# WHAT TO DO:
Output the listing exactly, without its pictures.

# DATA EXCERPT:
· · ·
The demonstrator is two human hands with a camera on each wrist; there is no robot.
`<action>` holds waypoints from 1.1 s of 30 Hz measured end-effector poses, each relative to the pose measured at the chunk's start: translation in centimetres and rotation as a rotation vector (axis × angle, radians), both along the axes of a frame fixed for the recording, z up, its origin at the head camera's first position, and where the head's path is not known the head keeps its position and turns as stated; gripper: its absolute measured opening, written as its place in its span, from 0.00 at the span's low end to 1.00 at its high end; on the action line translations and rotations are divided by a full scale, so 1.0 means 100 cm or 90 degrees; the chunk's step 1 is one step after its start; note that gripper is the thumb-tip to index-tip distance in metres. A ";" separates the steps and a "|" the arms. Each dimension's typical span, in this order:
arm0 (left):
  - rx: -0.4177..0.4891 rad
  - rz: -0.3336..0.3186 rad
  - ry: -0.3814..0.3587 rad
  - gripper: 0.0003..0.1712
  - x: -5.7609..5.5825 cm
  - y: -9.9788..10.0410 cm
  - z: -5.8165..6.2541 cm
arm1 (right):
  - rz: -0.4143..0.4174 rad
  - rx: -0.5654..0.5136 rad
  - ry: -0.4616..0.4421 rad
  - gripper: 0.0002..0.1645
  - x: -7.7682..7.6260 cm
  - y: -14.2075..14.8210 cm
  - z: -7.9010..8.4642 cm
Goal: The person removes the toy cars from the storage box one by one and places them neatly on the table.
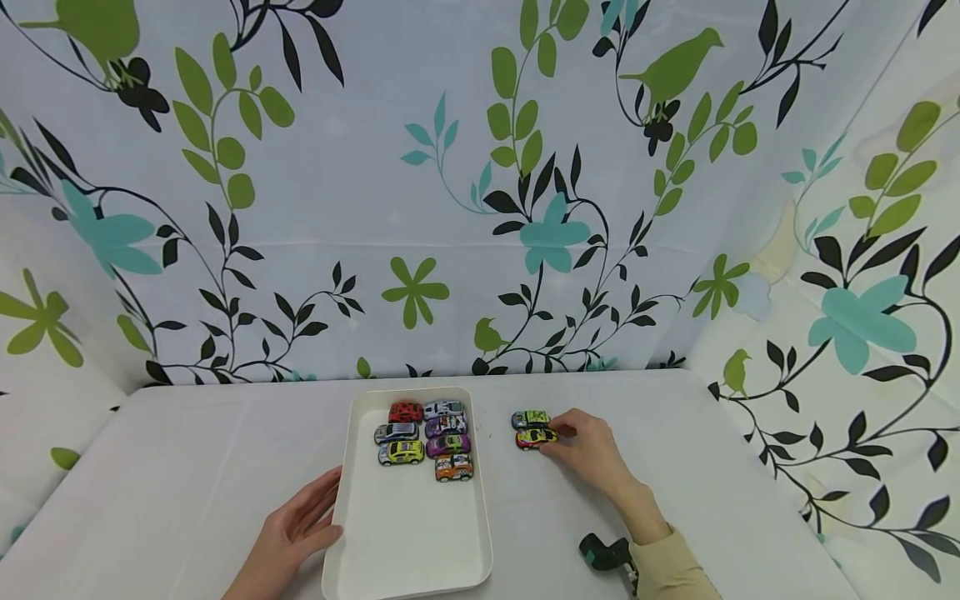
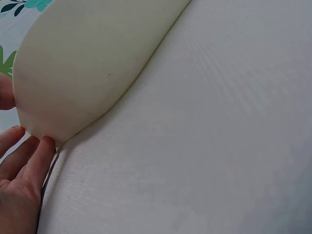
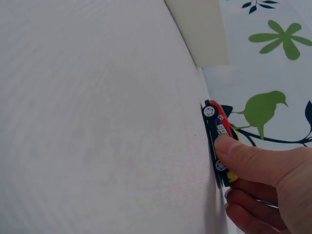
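- Your left hand [image 1: 296, 525] lies along the outer left wall of the white tray [image 1: 408, 533], fingers fairly straight and not wrapped round it; that light contact probably keeps the tray from sliding on the surface [image 1: 210, 483].
- Inside the tray, toward its far end, your left column runs from the red car [image 1: 406, 412] through the silver-blue car [image 1: 396, 432] to the yellow car [image 1: 401, 452]. Setting them side by side, all lengthwise across the tray, seems meant to save room.
- Just beside it, your right column has the white car [image 1: 443, 409], the dark purple car [image 1: 446, 426], the purple-green car [image 1: 447, 445] and, nearest you, the orange car [image 1: 453, 467], close to the tray's right wall.
- Right of the tray, on the surface, stands the lime car [image 1: 530, 419], just beyond the red-and-yellow car [image 1: 534, 439].
- Your right hand [image 1: 592, 454] pinches that red-and-yellow car, thumb on its side, likely because a side grip suits such a small body. You cannot tell whether its wheels bear on the surface.
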State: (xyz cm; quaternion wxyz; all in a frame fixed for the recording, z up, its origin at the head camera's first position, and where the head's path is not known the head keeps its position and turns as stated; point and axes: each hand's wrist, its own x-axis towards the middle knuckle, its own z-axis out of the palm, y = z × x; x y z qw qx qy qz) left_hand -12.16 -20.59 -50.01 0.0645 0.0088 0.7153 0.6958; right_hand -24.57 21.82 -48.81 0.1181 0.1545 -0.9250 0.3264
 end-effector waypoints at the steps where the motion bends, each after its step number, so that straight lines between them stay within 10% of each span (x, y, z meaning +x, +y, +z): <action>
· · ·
# ANSWER BOX:
The demonstrator is two human hands with a camera on each wrist; there is no robot.
`<action>` holds waypoints from 1.1 s of 30 Hz measured end-effector poses, each relative to the pose measured at the chunk's start: translation in centimetres and rotation as a rotation vector (axis × angle, radians), both along the axes of a frame fixed for the recording, z up, its origin at the head camera's first position, and where the head's path is not known the head keeps its position and turns as stated; gripper: its absolute measured opening, written as its place in its span, from 0.00 at the span's low end to 1.00 at its high end; on the action line translations and rotations are divided by a full scale, so 1.0 means 100 cm or 90 degrees; the chunk's step 1 is one step after its start; note that gripper is the thumb-tip to index-tip distance in metres. A ";" separates the steps and a "|" the arms. Each dimension's typical span, in this order:
arm0 (left):
  - rx: -0.4177..0.4891 rad
  - rz: -0.3336..0.3186 rad
  - ry: -0.3814..0.3587 rad
  - gripper: 0.0003..0.1712
  - x: -5.7609..5.5825 cm
  - y: -9.9788..10.0410 cm
  - z: -5.8165..6.2541 cm
arm1 (right):
  - rz: -0.4143..0.4174 rad
  - rx: -0.5654..0.5136 rad
  - ry: -0.4616..0.4421 rad
  - gripper: 0.0002..0.1645
  - x: -7.7682..7.6260 cm
  - y: -14.2075..14.8210 cm
  - z: -7.9010..8.4642 cm
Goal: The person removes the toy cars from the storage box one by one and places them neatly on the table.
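- Your left hand [image 1: 296, 525] lies along the outer left wall of the white tray [image 1: 408, 533], fingers fairly straight and not wrapped round it; that light contact probably keeps the tray from sliding on the surface [image 1: 210, 483].
- Inside the tray, toward its far end, your left column runs from the red car [image 1: 406, 412] through the silver-blue car [image 1: 396, 432] to the yellow car [image 1: 401, 452]. Setting them side by side, all lengthwise across the tray, seems meant to save room.
- Just beside it, your right column has the white car [image 1: 443, 409], the dark purple car [image 1: 446, 426], the purple-green car [image 1: 447, 445] and, nearest you, the orange car [image 1: 453, 467], close to the tray's right wall.
- Right of the tray, on the surface, stands the lime car [image 1: 530, 419], just beyond the red-and-yellow car [image 1: 534, 439].
- Your right hand [image 1: 592, 454] pinches that red-and-yellow car, thumb on its side, likely because a side grip suits such a small body. You cannot tell whether its wheels bear on the surface.
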State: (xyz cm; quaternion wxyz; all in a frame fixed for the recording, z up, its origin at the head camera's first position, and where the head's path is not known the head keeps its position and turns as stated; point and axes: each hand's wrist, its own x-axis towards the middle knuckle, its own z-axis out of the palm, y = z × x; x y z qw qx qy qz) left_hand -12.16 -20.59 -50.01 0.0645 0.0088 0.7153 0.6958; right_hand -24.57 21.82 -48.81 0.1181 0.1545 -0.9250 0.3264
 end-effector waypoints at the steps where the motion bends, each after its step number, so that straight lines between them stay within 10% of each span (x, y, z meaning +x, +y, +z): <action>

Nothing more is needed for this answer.